A variety of proposals have previously been made to circumvent the problems inherent in designing thermo-plastic containers capable of adapting to environmental changes. For Example, U.S. Pat. No. 6,074,677 to Croft discloses a composite food container comprised of a vacuum packed inner flexible bag 60 and a rigid plastic tubular outer container 20. While the rigid plastic outer container 20 protects the container's contents, the differential between the vacuum in the inner flexible bag 60 and the vacuum in the region R between the inner bag and the outer container is sufficiently maintained so as to prevent the spoilage of the food product within the inner bag 60. However, such a container is both complicated and relatively expensive to manufacture.

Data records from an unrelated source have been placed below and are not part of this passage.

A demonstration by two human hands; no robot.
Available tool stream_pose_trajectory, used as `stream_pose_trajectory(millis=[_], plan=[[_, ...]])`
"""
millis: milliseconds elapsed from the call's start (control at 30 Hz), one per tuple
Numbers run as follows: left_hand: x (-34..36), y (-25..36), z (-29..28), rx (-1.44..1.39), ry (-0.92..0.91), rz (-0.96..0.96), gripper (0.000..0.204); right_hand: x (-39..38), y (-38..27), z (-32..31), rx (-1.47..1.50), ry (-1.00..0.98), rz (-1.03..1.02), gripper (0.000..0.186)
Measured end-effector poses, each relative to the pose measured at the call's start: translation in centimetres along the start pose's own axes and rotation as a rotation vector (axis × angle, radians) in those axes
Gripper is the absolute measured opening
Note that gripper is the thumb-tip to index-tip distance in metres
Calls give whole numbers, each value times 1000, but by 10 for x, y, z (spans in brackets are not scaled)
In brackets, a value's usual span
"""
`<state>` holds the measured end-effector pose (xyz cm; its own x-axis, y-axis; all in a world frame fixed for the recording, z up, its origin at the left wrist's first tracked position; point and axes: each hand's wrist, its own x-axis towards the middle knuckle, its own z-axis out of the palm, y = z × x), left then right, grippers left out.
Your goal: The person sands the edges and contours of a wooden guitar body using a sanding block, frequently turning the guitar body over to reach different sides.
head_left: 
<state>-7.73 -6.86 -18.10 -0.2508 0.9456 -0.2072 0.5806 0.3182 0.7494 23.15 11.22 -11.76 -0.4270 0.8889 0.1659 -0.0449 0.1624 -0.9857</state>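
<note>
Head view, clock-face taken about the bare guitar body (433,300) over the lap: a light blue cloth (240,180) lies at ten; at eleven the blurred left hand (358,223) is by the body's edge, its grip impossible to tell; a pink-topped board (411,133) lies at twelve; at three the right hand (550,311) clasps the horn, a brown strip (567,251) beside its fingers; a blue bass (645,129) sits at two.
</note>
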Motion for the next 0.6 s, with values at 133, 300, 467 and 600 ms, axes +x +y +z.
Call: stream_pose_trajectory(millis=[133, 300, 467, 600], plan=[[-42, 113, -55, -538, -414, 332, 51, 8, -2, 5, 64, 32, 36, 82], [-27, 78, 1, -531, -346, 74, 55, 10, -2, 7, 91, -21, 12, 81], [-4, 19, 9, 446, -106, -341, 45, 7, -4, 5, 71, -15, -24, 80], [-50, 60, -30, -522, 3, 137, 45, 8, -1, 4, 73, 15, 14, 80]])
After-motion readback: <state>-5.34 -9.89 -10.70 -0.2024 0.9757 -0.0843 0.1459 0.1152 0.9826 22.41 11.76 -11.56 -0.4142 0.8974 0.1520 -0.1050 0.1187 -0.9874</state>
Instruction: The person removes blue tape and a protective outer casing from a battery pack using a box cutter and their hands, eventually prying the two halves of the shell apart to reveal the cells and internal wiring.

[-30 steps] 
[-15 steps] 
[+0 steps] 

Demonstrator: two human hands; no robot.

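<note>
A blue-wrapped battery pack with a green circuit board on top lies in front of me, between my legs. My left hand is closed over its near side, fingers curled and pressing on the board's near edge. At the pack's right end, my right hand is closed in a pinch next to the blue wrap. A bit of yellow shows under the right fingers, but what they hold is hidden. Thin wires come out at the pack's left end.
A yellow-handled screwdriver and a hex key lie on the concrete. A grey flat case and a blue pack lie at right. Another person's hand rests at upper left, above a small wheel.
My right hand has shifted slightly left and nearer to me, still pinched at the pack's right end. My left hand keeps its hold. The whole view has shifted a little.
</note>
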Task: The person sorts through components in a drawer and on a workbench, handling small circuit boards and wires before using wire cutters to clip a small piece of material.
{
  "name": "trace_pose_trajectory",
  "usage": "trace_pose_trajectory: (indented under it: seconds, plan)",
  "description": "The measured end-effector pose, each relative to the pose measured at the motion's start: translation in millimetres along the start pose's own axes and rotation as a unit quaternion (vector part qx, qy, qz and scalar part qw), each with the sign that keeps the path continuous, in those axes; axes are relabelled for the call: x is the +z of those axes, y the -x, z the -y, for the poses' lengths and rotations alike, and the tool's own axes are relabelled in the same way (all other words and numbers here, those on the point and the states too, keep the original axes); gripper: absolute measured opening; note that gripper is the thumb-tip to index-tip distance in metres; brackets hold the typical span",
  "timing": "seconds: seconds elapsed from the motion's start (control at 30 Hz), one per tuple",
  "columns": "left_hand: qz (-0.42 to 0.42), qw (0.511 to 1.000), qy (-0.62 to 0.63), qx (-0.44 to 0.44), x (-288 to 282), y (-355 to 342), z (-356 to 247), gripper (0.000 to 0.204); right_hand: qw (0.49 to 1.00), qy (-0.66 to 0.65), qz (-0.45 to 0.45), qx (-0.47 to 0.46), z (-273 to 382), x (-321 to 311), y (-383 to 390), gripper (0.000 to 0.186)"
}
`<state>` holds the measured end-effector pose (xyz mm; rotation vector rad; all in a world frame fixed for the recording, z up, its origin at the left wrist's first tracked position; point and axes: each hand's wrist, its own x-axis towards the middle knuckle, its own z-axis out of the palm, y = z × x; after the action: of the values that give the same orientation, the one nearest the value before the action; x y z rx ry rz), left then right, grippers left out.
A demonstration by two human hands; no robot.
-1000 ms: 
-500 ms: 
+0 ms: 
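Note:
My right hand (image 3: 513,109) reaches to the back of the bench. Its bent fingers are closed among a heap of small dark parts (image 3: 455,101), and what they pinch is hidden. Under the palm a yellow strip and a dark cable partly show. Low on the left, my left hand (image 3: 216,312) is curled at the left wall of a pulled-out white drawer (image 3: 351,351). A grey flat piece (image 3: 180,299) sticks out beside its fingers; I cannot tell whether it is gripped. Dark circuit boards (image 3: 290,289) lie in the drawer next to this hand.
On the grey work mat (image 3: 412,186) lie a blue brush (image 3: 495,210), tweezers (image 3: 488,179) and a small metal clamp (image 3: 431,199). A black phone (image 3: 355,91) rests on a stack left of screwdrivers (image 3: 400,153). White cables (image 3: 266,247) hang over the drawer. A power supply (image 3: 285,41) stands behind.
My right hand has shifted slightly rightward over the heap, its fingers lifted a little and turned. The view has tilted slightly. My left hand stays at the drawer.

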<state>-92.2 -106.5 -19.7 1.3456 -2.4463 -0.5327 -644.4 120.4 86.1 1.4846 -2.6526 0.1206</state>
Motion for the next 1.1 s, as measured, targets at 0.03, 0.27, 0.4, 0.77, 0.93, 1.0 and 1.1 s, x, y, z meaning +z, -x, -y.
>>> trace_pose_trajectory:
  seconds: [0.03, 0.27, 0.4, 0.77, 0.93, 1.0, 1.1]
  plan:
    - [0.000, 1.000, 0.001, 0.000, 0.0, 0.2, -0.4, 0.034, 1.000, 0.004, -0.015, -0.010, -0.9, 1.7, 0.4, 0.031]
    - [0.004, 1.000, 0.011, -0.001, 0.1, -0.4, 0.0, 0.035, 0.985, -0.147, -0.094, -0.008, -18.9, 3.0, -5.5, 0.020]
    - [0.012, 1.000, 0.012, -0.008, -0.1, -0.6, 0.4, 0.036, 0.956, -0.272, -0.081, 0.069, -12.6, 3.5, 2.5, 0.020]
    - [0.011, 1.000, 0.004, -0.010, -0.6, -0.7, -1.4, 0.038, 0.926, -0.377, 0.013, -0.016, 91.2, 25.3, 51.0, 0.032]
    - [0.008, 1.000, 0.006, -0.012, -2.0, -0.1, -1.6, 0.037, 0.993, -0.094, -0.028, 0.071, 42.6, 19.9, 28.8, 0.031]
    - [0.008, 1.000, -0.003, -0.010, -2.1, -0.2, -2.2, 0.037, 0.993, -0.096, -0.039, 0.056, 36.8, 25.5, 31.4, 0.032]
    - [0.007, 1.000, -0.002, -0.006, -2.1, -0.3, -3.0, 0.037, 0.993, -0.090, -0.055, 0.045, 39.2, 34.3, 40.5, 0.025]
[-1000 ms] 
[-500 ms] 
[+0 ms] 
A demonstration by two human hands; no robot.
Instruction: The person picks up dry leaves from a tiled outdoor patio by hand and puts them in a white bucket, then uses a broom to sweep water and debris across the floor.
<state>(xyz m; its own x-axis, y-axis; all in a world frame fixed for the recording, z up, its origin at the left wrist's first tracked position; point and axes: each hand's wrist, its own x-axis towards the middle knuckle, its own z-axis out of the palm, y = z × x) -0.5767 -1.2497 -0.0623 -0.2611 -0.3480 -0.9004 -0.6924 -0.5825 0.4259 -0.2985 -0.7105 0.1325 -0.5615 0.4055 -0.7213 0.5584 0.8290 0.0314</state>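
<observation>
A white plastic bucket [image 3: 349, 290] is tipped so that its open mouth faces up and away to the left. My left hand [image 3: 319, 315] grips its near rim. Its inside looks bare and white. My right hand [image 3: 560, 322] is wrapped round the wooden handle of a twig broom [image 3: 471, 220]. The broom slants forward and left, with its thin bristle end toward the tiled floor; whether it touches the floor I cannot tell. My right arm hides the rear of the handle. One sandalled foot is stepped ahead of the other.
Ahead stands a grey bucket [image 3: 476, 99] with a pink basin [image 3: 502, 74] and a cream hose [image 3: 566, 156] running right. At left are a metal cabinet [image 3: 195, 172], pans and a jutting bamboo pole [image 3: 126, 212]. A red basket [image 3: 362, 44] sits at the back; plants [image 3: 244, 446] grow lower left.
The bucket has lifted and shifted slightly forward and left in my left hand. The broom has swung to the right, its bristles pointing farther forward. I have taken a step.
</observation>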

Another prior proposal is U.S. Pat. No. 5,921,429 to Gruenbacher et al. which discloses a substantially rectangular plastic container for multiple, side-by-side stacks of fragile food articles comprised of a single blow molded body. Key to the Gruenbacher et al. '429's design is the inclusion of an internal partition 16 having two spaced apart walls 26 and 28 which are adapted to deform in the presence of vacuum and pressure in the compartments such that the outer perimeter dimension of the container remains substantially the same and the wrap around labeling retains its fit. In addition to requiring a relatively complicated manufacturing process, the Gruenbacher et al. '429 design is not suited to packaging a single stack of fragile food articles.
A need, therefore, exists for an improved blow molded thermo-plastic container which is relatively simple to manufacture and strong enough to resist external compressive force, yet capable of adapting to changes in environmental conditions without adversely impacting the commercial presentation of the container.